# Pronto code for 211



## isantoso (Mar 28, 2006)

Does anyone has ccf file for 211? Can you send it to me, if you have one? I would like to convert ccf for 211 into rid file so I can control 211 with replay tv. JP1 (EFC/OBC)code also helpful.


----------



## rhett7660 (Apr 9, 2006)

I too would like the file.. I just got the pronto TSU3000.......


R~


----------



## isantoso (Mar 28, 2006)

rhett7660 said:


> I too would like the file.. I just got the pronto TSU3000.......
> 
> R~


Hi Rhett, since you just got the pronto, can't you just learned it from the original remote? I don't have pronto, but need to have the hex code from pronto in order for me to generate replaytv IR blaster code to control vip211.
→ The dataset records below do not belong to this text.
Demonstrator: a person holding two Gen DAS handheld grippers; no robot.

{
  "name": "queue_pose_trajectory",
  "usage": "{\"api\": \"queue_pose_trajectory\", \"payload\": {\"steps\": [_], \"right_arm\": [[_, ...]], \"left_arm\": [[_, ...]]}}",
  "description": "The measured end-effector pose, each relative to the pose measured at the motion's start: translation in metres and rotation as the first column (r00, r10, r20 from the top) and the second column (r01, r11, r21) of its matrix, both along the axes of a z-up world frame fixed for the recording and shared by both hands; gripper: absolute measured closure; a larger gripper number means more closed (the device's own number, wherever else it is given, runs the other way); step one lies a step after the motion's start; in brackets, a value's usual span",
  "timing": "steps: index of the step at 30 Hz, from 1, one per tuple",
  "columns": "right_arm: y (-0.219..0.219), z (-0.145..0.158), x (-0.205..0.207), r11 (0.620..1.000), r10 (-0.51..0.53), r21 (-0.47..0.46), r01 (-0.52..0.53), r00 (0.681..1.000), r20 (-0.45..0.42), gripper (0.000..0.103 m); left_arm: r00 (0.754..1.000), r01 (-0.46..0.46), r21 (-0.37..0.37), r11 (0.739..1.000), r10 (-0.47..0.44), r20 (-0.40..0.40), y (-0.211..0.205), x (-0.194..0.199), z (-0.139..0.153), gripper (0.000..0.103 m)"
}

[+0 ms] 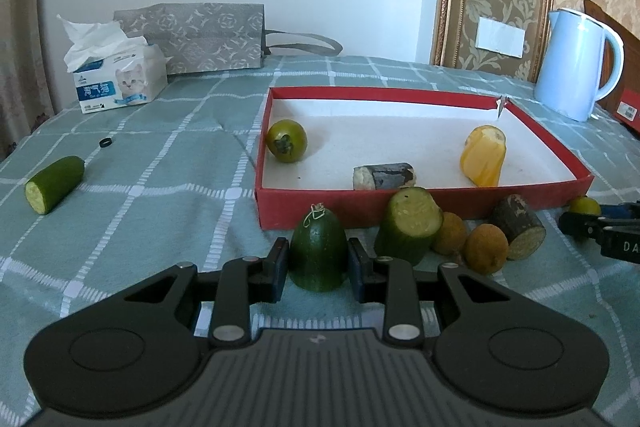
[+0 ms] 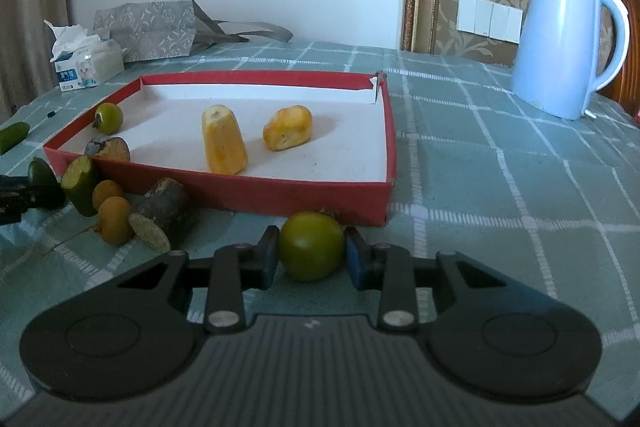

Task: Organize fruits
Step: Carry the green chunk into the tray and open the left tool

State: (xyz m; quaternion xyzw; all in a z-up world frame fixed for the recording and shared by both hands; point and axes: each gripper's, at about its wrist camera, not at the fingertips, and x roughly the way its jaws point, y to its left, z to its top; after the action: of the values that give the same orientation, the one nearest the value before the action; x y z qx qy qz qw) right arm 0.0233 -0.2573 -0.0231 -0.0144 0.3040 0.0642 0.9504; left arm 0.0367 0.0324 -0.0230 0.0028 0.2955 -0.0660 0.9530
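Note:
My left gripper (image 1: 318, 263) is shut on a dark green cucumber end piece (image 1: 318, 251) that stands on the cloth in front of the red box (image 1: 424, 205). My right gripper (image 2: 312, 253) is shut on a round green fruit (image 2: 311, 245) at the box's near right corner (image 2: 352, 201). Inside the box lie a green fruit (image 1: 287, 140), a dark cane piece (image 1: 383, 176) and two yellow pieces (image 2: 223, 141) (image 2: 287, 128). Beside the box lie another cucumber piece (image 1: 410, 225), two brown round fruits (image 1: 485, 248) and a dark cane piece (image 1: 519, 231).
A cucumber piece (image 1: 54, 183) and a small black ring (image 1: 105, 142) lie at the left on the checked tablecloth. A tissue box (image 1: 120, 83) and a grey bag (image 1: 204, 37) stand at the back left. A light blue kettle (image 2: 564, 47) stands at the back right.

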Motion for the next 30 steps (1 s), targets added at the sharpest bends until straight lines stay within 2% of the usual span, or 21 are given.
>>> {"api": "queue_pose_trajectory", "payload": {"steps": [3, 9, 15, 20, 27, 28, 30], "right_arm": [[0.001, 0.000, 0.000, 1.000, 0.000, -0.003, 0.000, 1.000, -0.001, 0.070], [0.002, -0.001, 0.000, 1.000, 0.000, -0.009, 0.000, 1.000, -0.001, 0.070], [0.003, -0.001, 0.000, 1.000, 0.000, -0.011, 0.000, 1.000, -0.003, 0.070], [0.002, -0.001, 0.000, 1.000, 0.000, -0.007, 0.000, 1.000, -0.005, 0.070], [0.002, -0.001, 0.000, 1.000, 0.000, -0.008, 0.000, 1.000, -0.005, 0.070], [0.002, -0.001, 0.000, 1.000, -0.001, -0.008, 0.000, 1.000, -0.005, 0.070], [0.002, -0.001, 0.000, 1.000, 0.000, -0.008, 0.000, 1.000, -0.005, 0.070]], "left_arm": [[1.000, 0.000, -0.004, 1.000, 0.000, -0.007, 0.002, -0.001, 0.006, 0.073], [0.998, 0.045, -0.007, 0.999, -0.044, 0.050, 0.000, -0.003, 0.036, 0.073], [0.994, 0.068, 0.006, 0.998, -0.068, 0.091, -0.011, 0.025, 0.060, 0.073], [0.994, 0.092, 0.027, 0.995, -0.093, 0.064, -0.031, 0.068, 0.057, 0.073], [0.994, 0.106, 0.077, 0.991, -0.106, 0.006, -0.059, 0.119, 0.038, 0.072], [0.995, 0.101, 0.075, 0.992, -0.101, -0.003, -0.061, 0.123, 0.036, 0.071], [0.995, 0.099, 0.072, 0.992, -0.099, -0.012, -0.063, 0.128, 0.031, 0.055]]}}
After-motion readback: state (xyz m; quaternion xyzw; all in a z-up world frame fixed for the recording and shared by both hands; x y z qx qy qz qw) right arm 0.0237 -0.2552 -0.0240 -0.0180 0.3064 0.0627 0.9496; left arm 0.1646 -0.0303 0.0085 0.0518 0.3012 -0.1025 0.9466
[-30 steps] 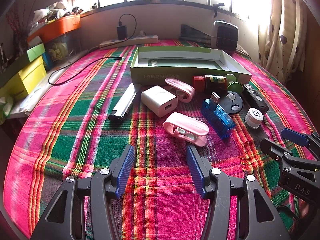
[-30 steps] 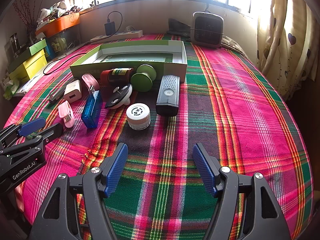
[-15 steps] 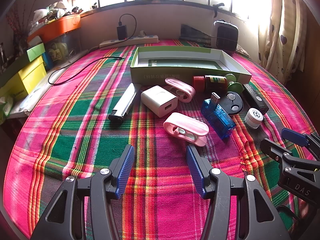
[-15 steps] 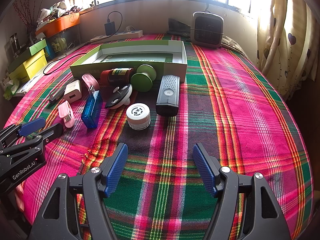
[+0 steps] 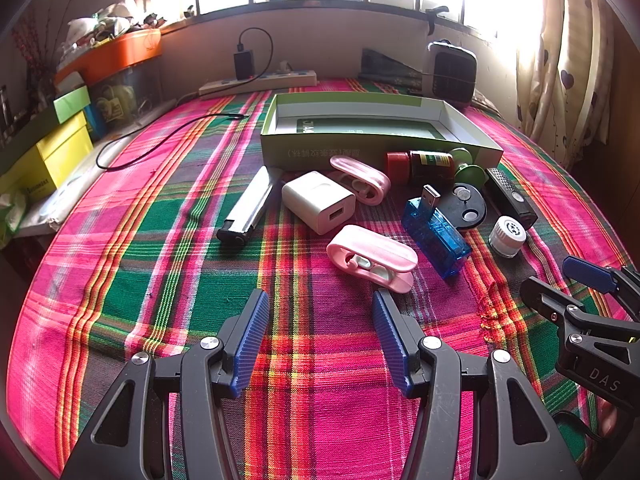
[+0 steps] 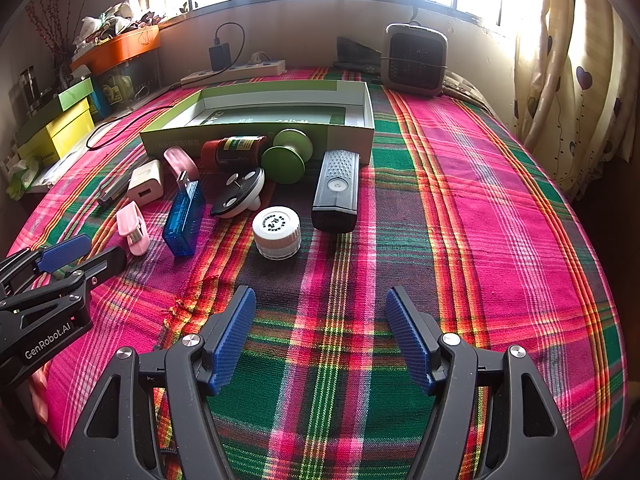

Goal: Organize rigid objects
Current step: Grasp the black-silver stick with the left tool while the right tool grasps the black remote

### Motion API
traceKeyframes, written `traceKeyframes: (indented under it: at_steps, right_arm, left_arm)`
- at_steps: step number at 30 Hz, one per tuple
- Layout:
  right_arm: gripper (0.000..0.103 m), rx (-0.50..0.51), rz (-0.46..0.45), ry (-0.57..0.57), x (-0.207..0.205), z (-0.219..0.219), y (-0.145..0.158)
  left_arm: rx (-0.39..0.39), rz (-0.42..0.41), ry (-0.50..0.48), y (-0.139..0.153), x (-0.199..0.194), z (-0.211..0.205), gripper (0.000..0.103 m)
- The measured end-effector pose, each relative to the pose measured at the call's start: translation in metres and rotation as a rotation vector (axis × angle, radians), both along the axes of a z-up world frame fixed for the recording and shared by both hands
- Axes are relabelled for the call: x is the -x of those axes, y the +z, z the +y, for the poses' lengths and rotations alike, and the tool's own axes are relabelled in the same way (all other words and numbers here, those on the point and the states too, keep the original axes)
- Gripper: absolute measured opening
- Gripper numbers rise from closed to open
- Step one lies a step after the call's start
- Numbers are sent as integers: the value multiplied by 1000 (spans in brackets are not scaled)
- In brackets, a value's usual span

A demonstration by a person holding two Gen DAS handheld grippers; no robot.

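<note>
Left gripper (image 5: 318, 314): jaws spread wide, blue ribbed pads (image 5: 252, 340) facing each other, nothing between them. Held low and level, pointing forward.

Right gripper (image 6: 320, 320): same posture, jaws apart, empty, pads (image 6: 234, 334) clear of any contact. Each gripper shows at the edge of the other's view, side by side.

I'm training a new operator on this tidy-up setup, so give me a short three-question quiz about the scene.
1. True or false: the green box already holds small items.
2. Which lies nearest the left gripper? A) pink clip B) white jar C) silver lighter
3. Fill in: the right gripper is ___, its fingers holding nothing.

Key: 1 false, only a printed sheet shows inside; 2 A; 3 open.
</note>
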State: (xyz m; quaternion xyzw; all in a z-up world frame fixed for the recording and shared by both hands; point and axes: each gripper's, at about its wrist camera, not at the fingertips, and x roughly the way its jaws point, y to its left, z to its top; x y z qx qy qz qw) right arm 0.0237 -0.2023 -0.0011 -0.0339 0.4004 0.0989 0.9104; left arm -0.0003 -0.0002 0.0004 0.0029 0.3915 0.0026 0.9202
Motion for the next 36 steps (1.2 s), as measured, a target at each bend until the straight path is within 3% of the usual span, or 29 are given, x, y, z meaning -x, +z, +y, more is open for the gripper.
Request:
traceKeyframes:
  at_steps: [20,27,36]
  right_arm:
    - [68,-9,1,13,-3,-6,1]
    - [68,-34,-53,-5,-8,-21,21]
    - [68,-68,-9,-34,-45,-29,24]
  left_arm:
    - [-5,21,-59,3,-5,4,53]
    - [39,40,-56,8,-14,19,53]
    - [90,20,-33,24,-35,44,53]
Please send me one, if you have it, pretty please


----------



## rhett7660 (Apr 9, 2006)

Hmmm..

I will try and see if I can do it.. I literally just got it.... So I am trying to learn how to program it..etc...But I will try

R~


----------



## isantoso (Mar 28, 2006)

rhett7660 said:


> Hmmm..
> 
> I will try and see if I can do it.. I literally just got it.... So I am trying to learn how to program it..etc...But I will try
> 
> R~


Thanks Rhett. It should be too dificult. Don;t forget to give me an update when you are done 

Thanks.


----------



## rhett7660 (Apr 9, 2006)

isantoso 

Check your PM

R~


----------



## ssmith10pn (Jul 6, 2005)

It's the same as a 311.


----------